Mary-Kate knows what it takes to create success on your own terms, freedom against all the odd & loves nothing more than a good craic and creating dream results you never thought possible!
YOUR Secret Sauce to to Silencing YOUR Inner Critic, Feeling Confident, Being Happy & Getting What YOU Want.
Shame is a feeling that creates emotions that keep us STUCK.
It feels like chains around our necks. We may not be able to see them, but they're there and weighing us down every day – pressuring us into believing that our bodies aren't good enough or worthy of love.
You can feel it every time you look at a magazine and see models wearing clothes YOU LOVE but thinking about how YOUR figure doesn’t match up to theirs and then saying “Oh no! I couldn't do that," or accepting these thoughts as TRUE forevermore, and feeling like a complete outsider.
I am going to show you how to detach from these chains by simply noticing what they were...
Thoughts, stories or learned behaviours from adults that kept us safe as children when we grew up believing everything around us – even if this wasn't true! This is why as adults we can feel stuck in life, business and relationships, constantly wondering what’s wrong with us…
The problem with following shameful thoughts is that you end up creating a war inside of yourself.
And, what you experience on the inside is what you'll experience in your life, in relationships, and how you feel day to day.
What we believe manifests in our lives. So, if we believe we are not good enough, or that we are undeserving of love and happiness, that is exactly what we will experience. Our thoughts create what we experience.
When we repeat shameful thoughts over and over, they become our truth, which is what keeps us trapped.
We start to panic more and more about outcomes, always preparing for the worst case scenario. This only amplifies the shame and negative feelings we have about ourselves.
The feeling of shame is also one major reason why so many business owners feel like they're failing in their own businesses, or not reaching the six figures. We see other peoples posts on social media and hear them boast about how many new clients they signed overnight, but when you follow suit it's radio silence!
But here's the thing: you're not alone. In fact, the very people who seem to have everything together are often the ones struggling the most on the inside.
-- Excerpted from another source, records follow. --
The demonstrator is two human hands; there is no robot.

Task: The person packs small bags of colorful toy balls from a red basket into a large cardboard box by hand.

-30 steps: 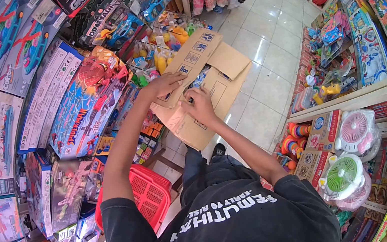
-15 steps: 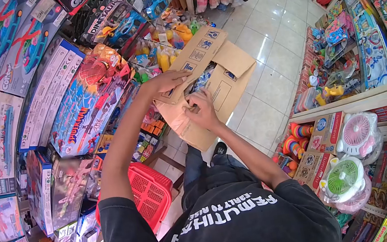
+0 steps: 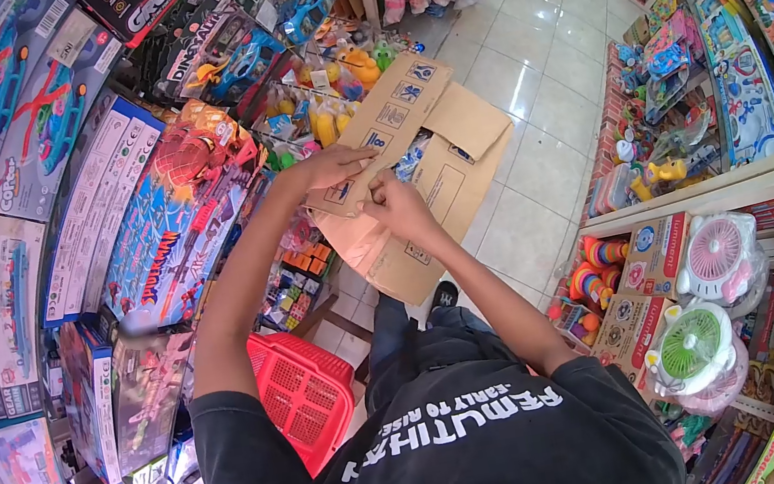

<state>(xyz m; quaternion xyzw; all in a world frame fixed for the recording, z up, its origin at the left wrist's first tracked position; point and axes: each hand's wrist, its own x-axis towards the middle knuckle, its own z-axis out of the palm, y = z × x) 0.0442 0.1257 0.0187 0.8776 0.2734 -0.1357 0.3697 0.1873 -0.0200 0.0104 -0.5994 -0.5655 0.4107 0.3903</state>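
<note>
A brown cardboard box [image 3: 444,187] with printed symbols is in front of me, its top partly open. Through the gap between its flaps, clear plastic-wrapped blue contents [image 3: 411,157] show. My left hand [image 3: 332,168] lies on the long left flap [image 3: 396,104], its fingers stretched across the cardboard and its thumb not clearly visible. Close beside it, my right hand [image 3: 402,209] has its fingers curled in a pinch at the inner edge of that same flap. Another flap [image 3: 467,121] stands folded over at the far right end of the opening.
Left of me are shelves of boxed toys, including a Spider-Man box [image 3: 175,215]. A red plastic basket [image 3: 300,398] stands by my left side. Small fans in plastic, one pink [image 3: 717,259] and one green [image 3: 692,346], sit on the right shelf. A tiled aisle [image 3: 526,98] runs ahead.
My right hand has shifted slightly up and left, from over the opening to the flap's edge. My left hand stays on the flap, with its fingers in nearly the same place.
</note>
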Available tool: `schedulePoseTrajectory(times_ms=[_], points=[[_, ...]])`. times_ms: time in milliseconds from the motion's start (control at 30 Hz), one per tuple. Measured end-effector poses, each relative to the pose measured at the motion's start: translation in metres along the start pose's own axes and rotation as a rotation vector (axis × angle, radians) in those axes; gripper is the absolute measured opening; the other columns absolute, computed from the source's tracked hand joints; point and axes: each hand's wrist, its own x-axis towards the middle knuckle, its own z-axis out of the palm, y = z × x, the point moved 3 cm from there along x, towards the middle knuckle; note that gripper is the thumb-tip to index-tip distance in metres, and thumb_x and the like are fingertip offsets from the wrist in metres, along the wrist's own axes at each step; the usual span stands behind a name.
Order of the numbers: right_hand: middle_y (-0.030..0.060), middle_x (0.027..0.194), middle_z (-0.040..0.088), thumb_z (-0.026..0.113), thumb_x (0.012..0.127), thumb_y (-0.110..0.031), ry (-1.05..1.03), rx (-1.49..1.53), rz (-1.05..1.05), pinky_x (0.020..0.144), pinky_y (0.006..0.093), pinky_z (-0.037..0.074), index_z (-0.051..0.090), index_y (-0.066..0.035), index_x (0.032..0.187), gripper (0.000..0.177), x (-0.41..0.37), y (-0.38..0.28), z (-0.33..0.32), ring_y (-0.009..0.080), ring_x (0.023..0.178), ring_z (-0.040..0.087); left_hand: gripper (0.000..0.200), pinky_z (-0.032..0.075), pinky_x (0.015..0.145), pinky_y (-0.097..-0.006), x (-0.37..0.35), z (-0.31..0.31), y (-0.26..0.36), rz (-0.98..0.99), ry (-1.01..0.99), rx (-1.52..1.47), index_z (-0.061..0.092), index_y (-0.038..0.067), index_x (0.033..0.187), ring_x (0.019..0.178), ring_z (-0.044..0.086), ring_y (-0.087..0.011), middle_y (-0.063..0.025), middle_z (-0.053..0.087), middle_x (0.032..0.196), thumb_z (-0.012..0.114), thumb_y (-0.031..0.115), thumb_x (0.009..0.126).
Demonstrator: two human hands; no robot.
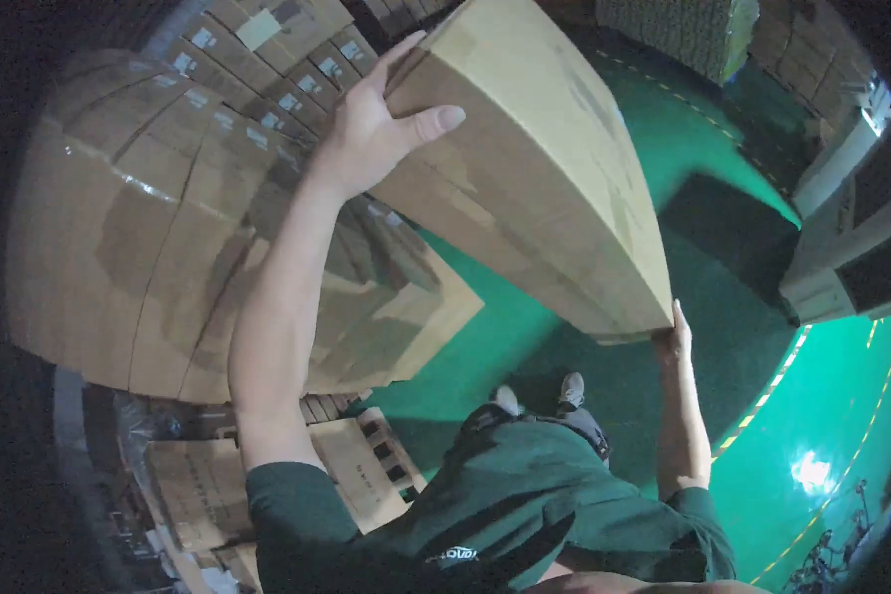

How do I know this? Because this IS the path I have walked myself.
I had no idea I WAS HOLDING SHAME... which then felt humiliating because I teach this!
I know what it feels like to be trapped in your own shame.
For YEARS I've been healing women from their shame, from burnt out CEOs to women who just felt trapped, not realising I was holding shame in my own body.
Even when I was experiencing it... me, the expert... I didn't recognise it as shame.
I just felt trapped, and disgusting.
I was a shame specialist who didn't know she had shame.
My shame motor fired out thoughts like...
"Who the hell is going work with you?"
" You are a fraud to teach that – your not shame-free, how could you teach others?!"
I would get super excited about launching my new courses, then stop talking about them in case people did sign up and saw MY dirty little secret...
That I didn't live up to what I said I did on my social media posts.
I was striving towards a mark that felt galaxies away.
And only certain people could reach it.
So I tried to be like these people...
I pretended to be happy on the outside, whilst on the inside I was miserable.
I copied what the industry leaders did, even though it wasn't MY truth.
I hired the best coaches, hoping they would show me the missing puzzle piece.
Shame kept me in cycle of needing to be loudest, most powerful and perfect leader, mother & healer whilst I desired something else...
Shame's job is keep you stuck, so you stay safe.
We get stuck in loops of low emotions when shame is present.
This leads us into loops of marrying the same patterns over again, such as binge eating from the cardboards (even things we don’t like) and hiding the wrappers; we scroll through social media instead of writing the copy for your business, holding everything inside until you snap at dogs/kids who just want love too. Eventually we break down into tears (or wine) because no one understands what's happening deep inside our bodies.
Deep down we still have a fear "What will people think?" or even worse, “I'm not good enough." We will do ANYTHING to NOT face the inner turmoil.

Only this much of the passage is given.